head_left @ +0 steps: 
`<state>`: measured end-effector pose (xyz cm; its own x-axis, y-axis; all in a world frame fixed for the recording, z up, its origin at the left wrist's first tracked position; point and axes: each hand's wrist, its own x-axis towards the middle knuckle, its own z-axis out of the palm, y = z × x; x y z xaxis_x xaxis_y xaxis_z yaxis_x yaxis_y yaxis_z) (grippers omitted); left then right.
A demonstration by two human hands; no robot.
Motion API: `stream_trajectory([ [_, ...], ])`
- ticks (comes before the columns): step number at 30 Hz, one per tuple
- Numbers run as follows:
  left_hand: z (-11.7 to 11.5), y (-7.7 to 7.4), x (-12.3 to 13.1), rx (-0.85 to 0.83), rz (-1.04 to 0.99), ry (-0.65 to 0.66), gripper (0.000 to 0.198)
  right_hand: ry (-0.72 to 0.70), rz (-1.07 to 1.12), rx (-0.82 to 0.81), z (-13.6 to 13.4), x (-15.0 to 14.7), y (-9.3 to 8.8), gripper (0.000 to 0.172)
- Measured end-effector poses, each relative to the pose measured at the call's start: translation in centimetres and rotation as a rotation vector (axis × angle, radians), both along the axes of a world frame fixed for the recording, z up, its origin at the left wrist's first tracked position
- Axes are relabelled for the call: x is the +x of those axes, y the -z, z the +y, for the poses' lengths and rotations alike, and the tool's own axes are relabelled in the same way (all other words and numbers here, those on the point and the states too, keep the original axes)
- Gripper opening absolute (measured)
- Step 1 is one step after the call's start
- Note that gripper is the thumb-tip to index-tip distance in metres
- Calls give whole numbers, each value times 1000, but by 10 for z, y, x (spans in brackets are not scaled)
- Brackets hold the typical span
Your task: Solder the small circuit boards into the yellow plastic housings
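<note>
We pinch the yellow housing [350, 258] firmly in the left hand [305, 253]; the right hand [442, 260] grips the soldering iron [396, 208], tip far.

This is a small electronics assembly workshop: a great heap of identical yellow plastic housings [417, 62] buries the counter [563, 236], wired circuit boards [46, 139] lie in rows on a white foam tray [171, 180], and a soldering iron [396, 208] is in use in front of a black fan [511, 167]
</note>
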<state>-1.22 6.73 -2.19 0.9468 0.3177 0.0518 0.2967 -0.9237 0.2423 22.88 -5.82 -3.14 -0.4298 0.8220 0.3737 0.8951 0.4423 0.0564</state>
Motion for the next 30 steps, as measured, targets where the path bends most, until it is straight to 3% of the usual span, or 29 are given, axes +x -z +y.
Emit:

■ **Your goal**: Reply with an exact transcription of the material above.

■ **Answer**:
head_left @ +0 steps: 
`<state>`: measured end-effector pose (xyz cm; its own x-axis, y-axis; all in a world frame fixed for the recording, z up, its origin at the left wrist's first tracked position; point and axes: each hand's wrist, its own x-axis towards the middle knuckle, its own z-axis out of the palm, y = z × x; x y z xaxis_x xaxis_y xaxis_z yaxis_x yaxis_y yaxis_z) (grippers omitted); left then right.
A demonstration by two human hands; no robot.
Motion API: `stream_trajectory([ [_, ...], ])`
- ticks (comes before the columns): step number at 30 Hz, one per tuple
- Numbers run as follows:
  left_hand: z (-11.7 to 11.5), y (-7.7 to 7.4), x (-12.3 to 13.1), rx (-0.85 to 0.83), rz (-1.04 to 0.99), ry (-0.65 to 0.66), gripper (0.000 to 0.198)
  right_hand: ry (-0.72 to 0.70), rz (-1.07 to 1.12), rx (-0.82 to 0.81), z (-13.6 to 13.4), x (-15.0 to 14.7), y (-9.3 to 8.8), gripper (0.000 to 0.172)
- Measured end-effector poses, each relative to the pose measured at the call's start: translation in centimetres and rotation as a rotation vector (axis × angle, radians), both along the axes of a world frame fixed for the recording, z up, its origin at the left wrist's first tracked position
- Axes are relabelled for the call: x is the +x of those axes, y the -z, z the +y, for the poses' lengths and rotations alike, and the tool's own axes are relabelled in the same way (all other words and numbers here, those on the point and the states too, keep the original axes)
- Gripper opening absolute (measured)
- Step 1 is one step after the call's start
- Note that gripper is the thumb-tip to index-tip distance in metres
- Calls give whole numbers, each value times 1000, but by 10 for z, y, x (spans in brackets are not scaled)
- Brackets hold the typical span
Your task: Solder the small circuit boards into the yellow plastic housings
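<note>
We pinch the yellow housing [350, 258] firmly in the left hand [305, 253]; the right hand [442, 260] grips the soldering iron [396, 208], tip far.

This is a small electronics assembly workshop: a great heap of identical yellow plastic housings [417, 62] buries the counter [563, 236], wired circuit boards [46, 139] lie in rows on a white foam tray [171, 180], and a soldering iron [396, 208] is in use in front of a black fan [511, 167]
</note>
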<state>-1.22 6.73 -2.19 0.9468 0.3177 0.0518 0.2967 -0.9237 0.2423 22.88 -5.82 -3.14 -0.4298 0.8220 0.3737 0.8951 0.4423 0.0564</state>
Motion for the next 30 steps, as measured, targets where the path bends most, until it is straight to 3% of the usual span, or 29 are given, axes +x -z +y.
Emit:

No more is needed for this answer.